Chromosome-level genome assembly of cultivated strawberry ‘Seolhyang’ (Fragaria × ananassa) – Scientific Data
The cultivated strawberry, Fragaria × ananassa, is part of the Rosaceae family and is recognized as an allo-octoploid species due to its complex genetic structure, which consists of eight sets of chromosomes (2n = 8× = 56). This genetic intricacy, compounded by its highly heterozygous nature, makes it a challenging subject for genetic research and breeding endeavors. Strawberries hold immense significance as a global crop, exemplified by a reported worldwide production of 9.57 million tons in 2022, according to the United Nations Food and Agricultural Organization (UN-FAO). South Korea plays its part with an annual output of 158,807 tons cultivated across 5,745 hectares, contributing around USD 932 million to the country’s agricultural economy.
In South Korea, the ‘Seolhyang’ variety, derived from a hybrid of ‘Akihime’ and ‘Red Pearl’, dominates the strawberry industry. As of 2022, ‘Seolhyang’ occupies 82.1% of the strawberry farming landscape. This dominance is attributed to its advantageous farming characteristics: ease of cultivation, large berry size, substantial yields, and resistance to widespread diseases such as angular leaf spot, anthracnose, and powdery mildew. ‘Seolhyang’ is particularly noted for its high concentration of volatile organic compounds (VOCs), which confer its unique aroma and flavor profile, marking it as an elite cultivar in various breeding programs.
Nonetheless, advances in precision breeding for this cultivar have been sluggish due to a lack of comprehensive genomic studies. Reference genomes are instrumental in agricultural research, illuminating the genetic substratum of phenotypic characteristics and the evolutionary implications of artificial selection. They enhance understanding of plant-environment interactions, crucial for tackling challenges posed by pests and pathogens.
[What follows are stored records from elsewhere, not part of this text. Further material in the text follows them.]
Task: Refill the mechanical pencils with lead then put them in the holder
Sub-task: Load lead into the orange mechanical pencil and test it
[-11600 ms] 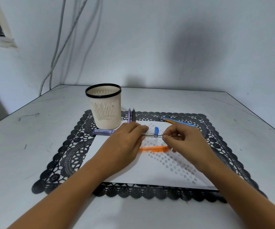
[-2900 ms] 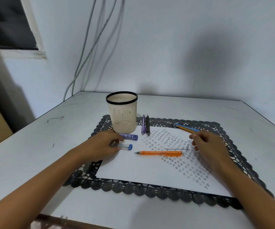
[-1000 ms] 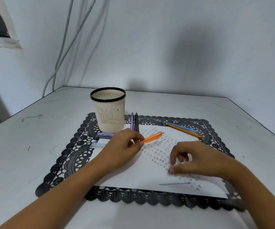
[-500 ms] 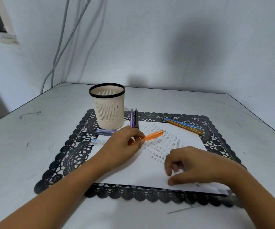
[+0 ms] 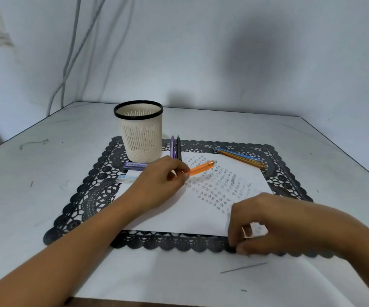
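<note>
My left hand (image 5: 157,185) grips an orange mechanical pencil (image 5: 201,168), its far end raised over the white paper (image 5: 179,216). My right hand (image 5: 265,222) hovers at the mat's front edge, fingers curled, thumb and fingertips close together with nothing visible in them. A thin lead stick (image 5: 243,268) lies on the bare table just in front of that hand. The cream holder (image 5: 140,134) with a black rim stands upright at the mat's back left. Two lead cases (image 5: 135,165) (image 5: 127,178) lie in front of it.
A purple pencil (image 5: 172,147) and a black pencil (image 5: 178,147) lie side by side right of the holder. A blue and an orange pencil (image 5: 239,157) lie at the back right of the black lace mat (image 5: 86,196). The table's front edge is near.
The lead stick has slid off the paper onto the table in front of the mat. My right hand followed it toward the front edge. My left hand kept hold of the orange pencil.
</note>
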A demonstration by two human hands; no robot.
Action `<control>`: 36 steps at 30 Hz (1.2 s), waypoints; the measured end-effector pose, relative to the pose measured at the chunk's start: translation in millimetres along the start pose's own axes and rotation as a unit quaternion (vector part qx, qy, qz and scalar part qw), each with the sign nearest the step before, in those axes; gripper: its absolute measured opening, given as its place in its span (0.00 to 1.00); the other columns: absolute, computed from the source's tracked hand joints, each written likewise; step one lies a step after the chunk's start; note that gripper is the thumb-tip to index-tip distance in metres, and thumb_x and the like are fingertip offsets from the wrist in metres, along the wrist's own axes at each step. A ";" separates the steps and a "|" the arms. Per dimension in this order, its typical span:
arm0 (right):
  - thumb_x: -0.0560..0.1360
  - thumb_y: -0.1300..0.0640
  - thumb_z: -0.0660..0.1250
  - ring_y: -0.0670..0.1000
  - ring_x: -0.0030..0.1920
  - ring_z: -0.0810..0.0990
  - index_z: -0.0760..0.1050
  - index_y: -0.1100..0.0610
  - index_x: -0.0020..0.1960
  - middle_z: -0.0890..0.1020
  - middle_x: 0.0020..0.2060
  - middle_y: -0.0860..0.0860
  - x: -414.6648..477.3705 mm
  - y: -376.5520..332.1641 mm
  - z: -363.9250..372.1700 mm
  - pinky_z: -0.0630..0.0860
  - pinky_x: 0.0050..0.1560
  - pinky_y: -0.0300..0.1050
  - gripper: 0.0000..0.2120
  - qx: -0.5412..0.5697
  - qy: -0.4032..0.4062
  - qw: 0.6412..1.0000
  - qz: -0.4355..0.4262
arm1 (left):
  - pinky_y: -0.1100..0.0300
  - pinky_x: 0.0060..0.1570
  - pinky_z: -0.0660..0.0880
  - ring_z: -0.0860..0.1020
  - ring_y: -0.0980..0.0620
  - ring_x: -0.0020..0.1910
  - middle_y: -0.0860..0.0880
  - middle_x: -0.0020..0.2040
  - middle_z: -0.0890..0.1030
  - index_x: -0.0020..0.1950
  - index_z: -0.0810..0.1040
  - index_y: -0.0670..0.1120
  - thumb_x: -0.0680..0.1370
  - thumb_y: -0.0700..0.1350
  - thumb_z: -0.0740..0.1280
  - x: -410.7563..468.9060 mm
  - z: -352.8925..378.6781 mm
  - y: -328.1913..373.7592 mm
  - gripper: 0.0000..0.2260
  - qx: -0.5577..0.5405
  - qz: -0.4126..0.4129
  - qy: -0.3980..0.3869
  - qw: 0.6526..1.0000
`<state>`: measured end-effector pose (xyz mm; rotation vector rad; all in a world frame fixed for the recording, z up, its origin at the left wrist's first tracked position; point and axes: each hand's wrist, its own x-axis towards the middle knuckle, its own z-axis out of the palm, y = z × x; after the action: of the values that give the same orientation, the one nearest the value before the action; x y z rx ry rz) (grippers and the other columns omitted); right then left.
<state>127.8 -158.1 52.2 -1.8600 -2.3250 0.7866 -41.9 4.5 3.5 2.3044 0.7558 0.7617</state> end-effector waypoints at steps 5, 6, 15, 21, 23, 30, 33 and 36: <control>0.74 0.46 0.65 0.38 0.48 0.73 0.76 0.44 0.51 0.75 0.48 0.39 -17.8 0.1 22.3 0.72 0.51 0.36 0.07 -0.038 0.009 0.999 0.002 | 0.75 0.40 0.68 0.75 0.57 0.42 0.52 0.46 0.77 0.51 0.78 0.48 0.76 0.44 0.65 -0.2 0.7 3.0 0.05 0.004 0.000 -0.003 1.000; 0.74 0.46 0.65 0.38 0.48 0.73 0.76 0.44 0.51 0.75 0.48 0.39 -18.7 0.6 24.6 0.72 0.51 0.36 0.07 -0.044 0.019 0.999 0.001 | 0.75 0.40 0.68 0.75 0.56 0.42 0.52 0.46 0.77 0.51 0.78 0.48 0.76 0.45 0.65 -0.1 0.3 3.7 0.05 0.003 -0.002 -0.004 1.000; 0.74 0.51 0.66 0.41 0.44 0.73 0.78 0.46 0.46 0.76 0.43 0.41 -20.6 -7.2 32.5 0.70 0.47 0.35 0.03 -0.086 0.062 0.994 -0.002 | 0.78 0.39 0.66 0.75 0.56 0.41 0.52 0.46 0.77 0.49 0.77 0.50 0.77 0.44 0.65 -2.6 0.5 5.2 0.03 0.009 -0.015 0.002 1.000; 0.74 0.53 0.61 0.44 0.41 0.72 0.76 0.49 0.45 0.75 0.42 0.42 -19.7 -12.9 40.8 0.70 0.44 0.37 0.05 -0.139 0.091 0.986 0.003 | 0.75 0.39 0.66 0.75 0.58 0.40 0.53 0.45 0.76 0.48 0.76 0.52 0.77 0.45 0.65 -4.5 2.2 4.4 0.03 0.000 -0.016 -0.009 1.000; 0.74 0.54 0.61 0.45 0.41 0.72 0.75 0.51 0.45 0.75 0.41 0.43 -18.6 -14.0 42.5 0.70 0.44 0.37 0.05 -0.138 0.086 0.987 0.006 | 0.72 0.41 0.68 0.75 0.56 0.41 0.54 0.45 0.76 0.47 0.76 0.53 0.76 0.45 0.65 -4.8 2.9 5.1 0.03 -0.008 -0.018 -0.011 1.000; 0.72 0.56 0.60 0.46 0.39 0.70 0.69 0.51 0.40 0.72 0.38 0.44 -15.6 -14.3 44.8 0.67 0.41 0.36 0.02 -0.136 0.070 0.988 0.004 | 0.74 0.40 0.67 0.75 0.56 0.42 0.53 0.46 0.77 0.47 0.76 0.53 0.76 0.45 0.65 -4.8 3.7 4.9 0.03 -0.018 -0.022 -0.010 1.000; 0.71 0.56 0.60 0.47 0.39 0.70 0.69 0.51 0.40 0.72 0.37 0.44 -14.4 -13.5 45.0 0.67 0.41 0.36 0.02 -0.140 0.066 0.988 -0.001 | 0.75 0.39 0.67 0.74 0.59 0.40 0.53 0.48 0.77 0.48 0.76 0.53 0.76 0.45 0.65 -4.4 3.6 3.6 0.03 -0.017 -0.021 -0.010 1.000; 0.71 0.56 0.61 0.45 0.39 0.68 0.69 0.51 0.39 0.70 0.36 0.44 -14.2 -10.1 45.9 0.66 0.41 0.36 0.02 -0.135 0.073 0.988 -0.007 | 0.78 0.38 0.67 0.74 0.60 0.40 0.52 0.47 0.77 0.47 0.76 0.53 0.76 0.45 0.65 -4.3 3.9 3.5 0.03 -0.018 -0.019 -0.010 1.000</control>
<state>106.3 -188.6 20.3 -1.9230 -2.4473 0.3331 -41.0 -2.0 1.9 2.2564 0.7695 0.7293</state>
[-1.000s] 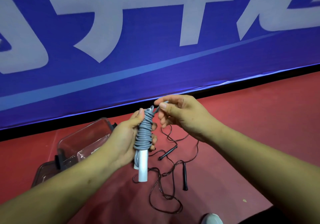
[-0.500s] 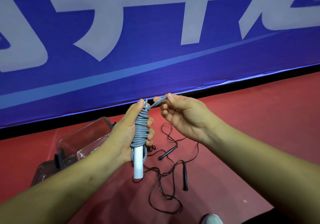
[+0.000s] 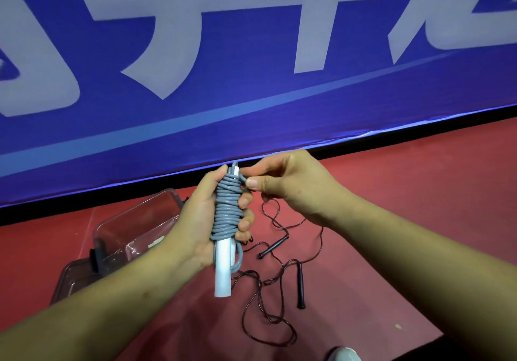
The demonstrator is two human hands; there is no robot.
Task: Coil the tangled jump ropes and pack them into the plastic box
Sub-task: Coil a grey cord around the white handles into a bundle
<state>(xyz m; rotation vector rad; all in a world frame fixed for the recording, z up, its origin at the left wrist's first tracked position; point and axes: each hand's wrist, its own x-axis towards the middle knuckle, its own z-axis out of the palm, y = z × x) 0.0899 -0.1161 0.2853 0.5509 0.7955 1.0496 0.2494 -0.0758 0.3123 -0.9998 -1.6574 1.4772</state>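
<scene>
Right then, we held the grey jump rope (image 3: 226,209) upright at the centre of the frame, its cord wound in tight turns around its white handle (image 3: 223,272), whose bare lower end stuck out below the coil. Our left grip (image 3: 200,220) was wrapped round that bundle, thumb up the left side and the curled fingertips (image 3: 244,225) pressing on the turns from the right. Our right grip (image 3: 293,190) came in from the right and pinched the loose end of the grey cord between thumb and forefinger, just beside the top of the coil.

Below and to the right of both grips, the black jump rope (image 3: 300,285) lay loose on the red floor (image 3: 419,198), its thin cord in tangled loops and its second black handle (image 3: 272,247) a little apart from the first. At the lower left, partly hidden behind our left wrist, stood the clear plastic box (image 3: 131,227), open at the top, with a dark lid (image 3: 70,279) lying flat beside it. A blue banner (image 3: 251,114) with large pale lettering filled the upper half of the frame. At the bottom edge, the tip of a white shoe (image 3: 342,355) showed.
</scene>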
Recent innovations in genome assembly, facilitated by third-generation sequencing technologies, have revolutionized the accuracy and completion of plant genome references. While high-throughput sequencing like next-generation sequencing (NGS) provides extensive data, it struggles with the cohesion of shorter read sequences in contigs and scaffolds. This challenge is effectively met by long-read sequencing technologies, including PacBio, BioNano, and Nanopore. PacBio’s High-Fidelity (HiFi) sequencing, known for its long average read span (10-25 kb) and low error rate (below 0.5%), is particularly advantageous in generating superior quality genome assemblies.
In this study, the ‘Seolhyang’ genome was assembled using around 100 Gb of HiFi data from the PacBio Revio platform. Unlike earlier attempts with octoploid strawberry genomes that required supplementary sequencing data, this research achieved a notably high-quality reference genome, comparable to those of ‘Royal Royce’ and ‘Florida Brilliance.’ We accomplished a complete telomere-to-telomere genome assembly, comprising a 797 Mb genome with a contig N50 of 27.04 Mb. Our assembly’s integrity was underscored by BUSCO analysis, which detected 99.1% of conserved genes.
The assembly’s robustness is further highlighted by its long terminal repeat assembly index (LAI) of 17.28, indicating outstanding genome continuity as assessed by the Extensive de novo TE Annotator (EDTA) together with LTR retriever. Furthermore, we identified 50 out of the possible 56 telomeres across 28 chromosomes. For annotation purposes, ‘Seolhyang’ genomic data utilized RNA-Seq information from varied F. × ananassa tissues archived by the NCBI, resulting in a compendium of 129,184 genes.
The study’s contributions extend beyond genome assembly, offering insights into disease resistance mechanisms inherent to the ‘Seolhyang’ cultivar. Known for its resistance to powdery mildew, a prevalent issue in controlled cultivation settings such as greenhouses, the study focused on deciphering the genetic basis of this resistance. This involved examining the MLO (Mildew Locus O) gene family, which is implicated in powdery mildew defense. ‘Seolhyang’ harbors 55 MLO genes, which were systematically compared against 20 known MLO genes in diploid strawberries and 69 in the octoploid variety ‘Camarosa.’ Understanding these genetic configurations can guide initiatives aimed at bolstering disease resilience through targeted breeding programs.
In conclusion, the comprehensive genome assembly of the ‘Seolhyang’ cultivar not only provides a crucial genetic resource for resolving agricultural and breeding challenges but also underscores the transformative potential of advanced sequencing technologies in agricultural genomics. This assembly offers valuable insights into the genome’s complexity, facilitating future research into genes associated with disease resistance and other desirable agricultural traits, thereby supporting the development of improved cultivars.